In 2001 Suleman gave birth to her first child, a son. In 2002, she gave birth to her first daughter. Suleman continued IVF treatments which resulted in three further pregnancies (including one set of fraternal twins) for a total of six children (four sons, two daughters).
In 2009, Suleman stated that she had six embryos left over from her previous IVF treatments. She explained that she requested all of the remaining embryos be transferred into her uterus at one time. A woman her age would normally have a maximum of three embryos transferred. Suleman states that part of her reasoning for attempting a sixth pregnancy was so that the frozen embryos would not be destroyed. Fresh cycles were always done, despite there being available frozen embryos stored with Dr Kamrava. In June 2011, during a California Medical Board investigation, it was found that Kamrava had transferred twelve embryos, which the board found to be an “extreme” departure from standard of care. After reviewing Suleman’s case, in combination with three other cases, the Medical Board of California voted to revoke Kamrava’s medical license, effective July 1, 2011. According to The New York Times, Kamrava hid his assets in the Cook Islands, making use of its asset-protection trust laws.

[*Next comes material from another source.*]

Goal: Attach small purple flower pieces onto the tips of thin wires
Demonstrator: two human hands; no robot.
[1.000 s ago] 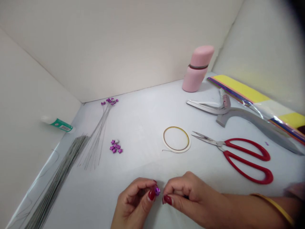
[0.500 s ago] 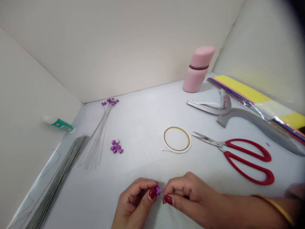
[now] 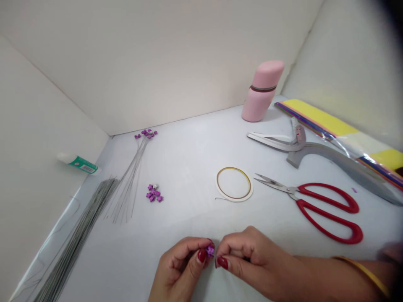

News of the octuplets caused an international media sensation. Public response was largely negative, including death threats.There has been much public discussion about Suleman’s decision to have the octuplets, including a minor protest outside the Suleman home. Many expressed concern that Suleman’s decision for more children would burden taxpayers via public support. Suleman claimed to be able to independently support her children saying she was planning to return to school to complete a master’s degree in counseling, but records showed that Suleman was unemployed after having received disability between 2002 and 2008, as payment for a back injury suffered during a riot in September 1999.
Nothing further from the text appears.